Aim of the task
All that should be output is the block of lines below from the line with "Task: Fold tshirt" to the line with "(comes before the", both included, exactly as written.
# # #
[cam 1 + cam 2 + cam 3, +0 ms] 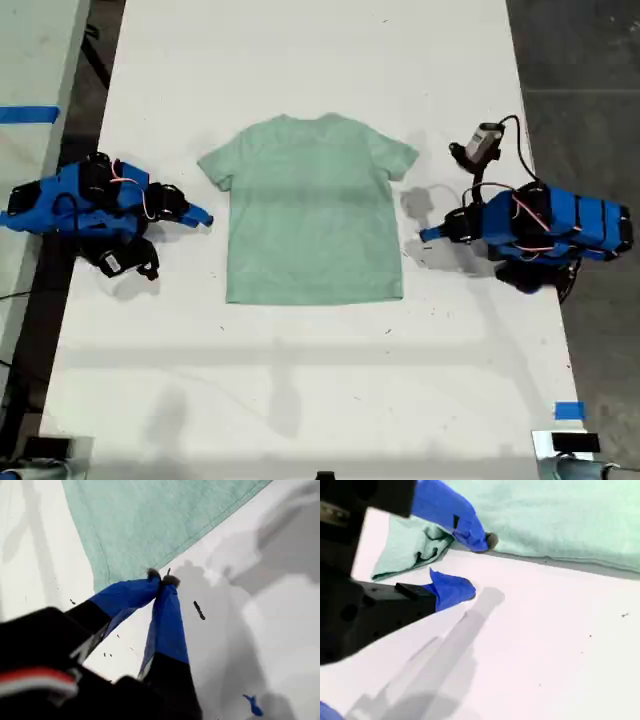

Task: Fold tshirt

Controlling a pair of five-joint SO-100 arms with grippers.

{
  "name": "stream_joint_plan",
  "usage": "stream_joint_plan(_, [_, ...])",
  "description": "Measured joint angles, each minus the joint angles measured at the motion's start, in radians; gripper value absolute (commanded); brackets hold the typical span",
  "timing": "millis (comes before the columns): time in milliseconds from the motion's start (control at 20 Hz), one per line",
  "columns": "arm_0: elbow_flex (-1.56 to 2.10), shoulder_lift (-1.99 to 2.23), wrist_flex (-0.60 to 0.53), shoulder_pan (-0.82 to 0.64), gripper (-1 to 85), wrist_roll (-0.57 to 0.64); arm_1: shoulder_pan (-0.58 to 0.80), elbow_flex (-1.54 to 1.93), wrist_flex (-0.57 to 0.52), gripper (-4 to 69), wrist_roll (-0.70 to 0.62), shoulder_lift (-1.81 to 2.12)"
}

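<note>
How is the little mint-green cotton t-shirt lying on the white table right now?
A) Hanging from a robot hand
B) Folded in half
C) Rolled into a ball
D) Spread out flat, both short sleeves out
D: in the exterior view the small pale mint-green cotton t-shirt lies open and flat on the white table, both sleeves sticking out, and no fold made yet.

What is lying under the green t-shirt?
The t-shirt lies flat on the white table; bare tabletop shows all around it. Nothing visibly bulges through the cloth, but the surface directly beneath is covered, so I cannot see it.
</note>
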Motion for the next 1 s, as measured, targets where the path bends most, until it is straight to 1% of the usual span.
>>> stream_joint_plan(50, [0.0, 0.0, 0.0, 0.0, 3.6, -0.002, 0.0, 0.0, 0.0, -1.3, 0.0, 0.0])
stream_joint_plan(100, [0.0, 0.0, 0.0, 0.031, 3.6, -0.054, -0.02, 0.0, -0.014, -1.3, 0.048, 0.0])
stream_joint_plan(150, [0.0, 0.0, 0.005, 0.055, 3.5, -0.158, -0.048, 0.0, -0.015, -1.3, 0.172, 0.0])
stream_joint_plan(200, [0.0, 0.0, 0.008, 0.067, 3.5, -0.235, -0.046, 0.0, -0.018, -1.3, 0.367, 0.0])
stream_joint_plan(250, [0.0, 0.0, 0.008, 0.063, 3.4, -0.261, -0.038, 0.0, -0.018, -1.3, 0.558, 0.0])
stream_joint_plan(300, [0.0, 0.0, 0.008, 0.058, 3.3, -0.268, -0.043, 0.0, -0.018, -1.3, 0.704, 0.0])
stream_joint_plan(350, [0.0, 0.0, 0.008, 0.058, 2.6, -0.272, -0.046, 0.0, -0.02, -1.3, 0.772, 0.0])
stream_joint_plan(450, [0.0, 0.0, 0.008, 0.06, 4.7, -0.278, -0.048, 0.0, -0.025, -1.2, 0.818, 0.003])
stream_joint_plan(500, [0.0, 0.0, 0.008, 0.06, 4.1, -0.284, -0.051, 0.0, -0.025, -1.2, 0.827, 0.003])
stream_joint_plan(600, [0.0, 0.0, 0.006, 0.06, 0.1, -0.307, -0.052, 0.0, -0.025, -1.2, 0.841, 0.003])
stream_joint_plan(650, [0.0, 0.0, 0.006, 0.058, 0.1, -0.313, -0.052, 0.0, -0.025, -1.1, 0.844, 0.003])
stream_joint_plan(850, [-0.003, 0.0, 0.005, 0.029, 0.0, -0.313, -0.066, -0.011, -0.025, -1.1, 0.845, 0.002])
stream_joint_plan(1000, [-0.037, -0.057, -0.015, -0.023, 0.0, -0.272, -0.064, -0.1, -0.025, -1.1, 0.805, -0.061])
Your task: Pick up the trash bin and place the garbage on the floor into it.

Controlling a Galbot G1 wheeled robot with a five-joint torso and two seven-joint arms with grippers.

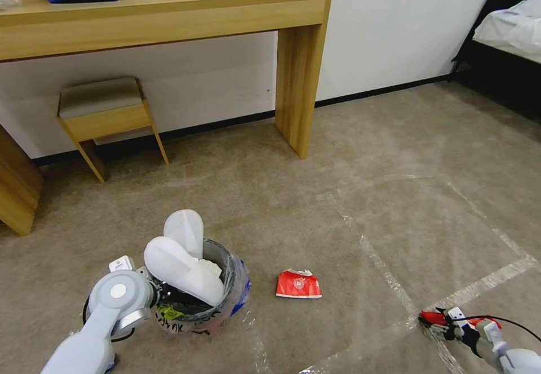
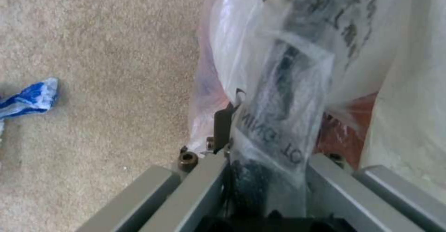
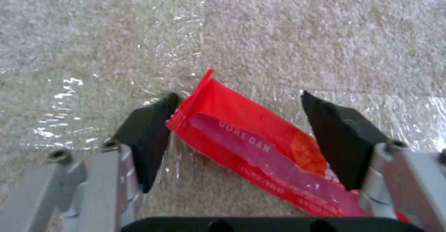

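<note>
Slipper soles (image 1: 183, 258) are seen standing in the trash bin (image 1: 225, 301), whose rim is pinched by the left end effector (image 2: 267, 145); the right end effector (image 3: 237, 134) is spread around a red wrapper (image 3: 251, 145) on the floor (image 1: 366, 194)

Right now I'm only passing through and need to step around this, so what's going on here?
The robot is collecting litter. Its left gripper is shut on the rim of the trash bin, which already holds two white slipper soles. Its right gripper is open around a red wrapper lying on the floor. A squashed red carton lies beside the bin.
</note>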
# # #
Task output
Task: Fold tshirt

Controlling a pair of five-joint SO-100 arms with grippers.

{
  "name": "stream_joint_plan",
  "usage": "stream_joint_plan(_, [_, ...])",
  "description": "Measured joint angles, each minus the joint angles measured at the motion's start, in radians; gripper value absolute (commanded); brackets hold the typical span",
  "timing": "millis (comes before the columns): time in milliseconds from the motion's start (control at 20 Hz), one per line",

The response has been given in full.